My friend, Rick, keeps pointing out to me how the Democratic establishment isn’t going to allow Sanders, a party outsider, to win the Democratic nomination for president. He points out that even if he does he will be powerless to implement any of his platform programs and he knows that. This makes him dishonest in his campaign. Chris Hedges thinks he’s dishonest because he won’t speak the truth about his adversary, Hillary Clinton, and in not doing so is duplicitous in the con game she and the Democratic Party is running.

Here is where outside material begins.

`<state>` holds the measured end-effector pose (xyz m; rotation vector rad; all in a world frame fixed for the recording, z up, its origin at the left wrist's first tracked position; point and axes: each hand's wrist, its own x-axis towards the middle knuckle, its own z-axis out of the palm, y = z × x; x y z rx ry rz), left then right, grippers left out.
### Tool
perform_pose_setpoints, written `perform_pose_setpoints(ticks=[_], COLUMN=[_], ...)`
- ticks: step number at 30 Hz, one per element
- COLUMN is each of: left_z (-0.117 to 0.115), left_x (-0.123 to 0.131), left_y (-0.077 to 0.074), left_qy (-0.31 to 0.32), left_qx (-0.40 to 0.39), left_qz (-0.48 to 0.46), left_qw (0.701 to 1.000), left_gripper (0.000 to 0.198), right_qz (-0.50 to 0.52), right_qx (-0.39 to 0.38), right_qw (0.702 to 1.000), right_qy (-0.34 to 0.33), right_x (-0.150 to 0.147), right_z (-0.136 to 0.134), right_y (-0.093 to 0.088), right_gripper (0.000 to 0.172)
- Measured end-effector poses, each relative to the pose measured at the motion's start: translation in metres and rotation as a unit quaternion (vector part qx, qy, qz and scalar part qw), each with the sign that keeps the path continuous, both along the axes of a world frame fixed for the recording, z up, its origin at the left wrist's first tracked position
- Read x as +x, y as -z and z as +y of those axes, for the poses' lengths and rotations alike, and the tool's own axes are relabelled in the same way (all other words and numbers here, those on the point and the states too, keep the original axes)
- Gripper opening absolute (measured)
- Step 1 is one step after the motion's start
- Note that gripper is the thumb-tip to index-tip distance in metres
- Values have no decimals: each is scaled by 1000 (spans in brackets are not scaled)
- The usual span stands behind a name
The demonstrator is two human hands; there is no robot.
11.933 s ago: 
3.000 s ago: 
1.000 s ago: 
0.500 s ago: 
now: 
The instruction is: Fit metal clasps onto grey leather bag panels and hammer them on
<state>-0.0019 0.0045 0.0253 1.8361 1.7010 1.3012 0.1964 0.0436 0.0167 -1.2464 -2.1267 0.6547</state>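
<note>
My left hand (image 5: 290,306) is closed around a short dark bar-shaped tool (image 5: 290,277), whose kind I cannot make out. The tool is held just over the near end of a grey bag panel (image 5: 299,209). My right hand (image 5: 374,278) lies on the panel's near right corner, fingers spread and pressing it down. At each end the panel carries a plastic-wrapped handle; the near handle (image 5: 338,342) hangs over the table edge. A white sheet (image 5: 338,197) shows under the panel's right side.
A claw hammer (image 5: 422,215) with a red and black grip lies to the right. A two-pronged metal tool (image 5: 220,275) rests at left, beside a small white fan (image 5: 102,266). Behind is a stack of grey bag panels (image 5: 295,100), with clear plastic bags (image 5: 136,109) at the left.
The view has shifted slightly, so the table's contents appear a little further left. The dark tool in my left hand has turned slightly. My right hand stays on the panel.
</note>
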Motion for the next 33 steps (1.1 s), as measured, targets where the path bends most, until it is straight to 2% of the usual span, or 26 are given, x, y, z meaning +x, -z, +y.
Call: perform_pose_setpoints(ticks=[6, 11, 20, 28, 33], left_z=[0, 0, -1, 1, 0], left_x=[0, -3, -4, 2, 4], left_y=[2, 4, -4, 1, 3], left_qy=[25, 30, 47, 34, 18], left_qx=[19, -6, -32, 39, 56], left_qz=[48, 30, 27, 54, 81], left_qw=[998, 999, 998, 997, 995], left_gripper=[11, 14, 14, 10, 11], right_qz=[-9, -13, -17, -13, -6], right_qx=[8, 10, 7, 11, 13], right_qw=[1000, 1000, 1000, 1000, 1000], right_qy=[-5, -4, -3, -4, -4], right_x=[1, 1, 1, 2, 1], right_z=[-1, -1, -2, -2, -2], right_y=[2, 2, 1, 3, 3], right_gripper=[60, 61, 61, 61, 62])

The Democratic Party is a full partner in the corporate state. Yet Sanders, while critical of Hillary Clinton’s exorbitant speaking fees from firms such as Goldman Sachs, refuses to call out the party and—as Robert Scheer pointed out in a column in October—the Clintons for their role as handmaidens of Wall Street. For Sanders, it is a lie of omission, which is still a lie. And it is a lie that makes the Vermont senator complicit in the con game being played on the American electorate by the Democratic Party establishment.
The idea behind the article is that Sanders isn’t fronting a revolution but just another political campaign and as soon as the election is over his movement will just be dust in the wind.
Maybe. No, probably so. But I still believe that unless Bernie Sanders wins the Democratic nomination you will have a Republican in the White House again.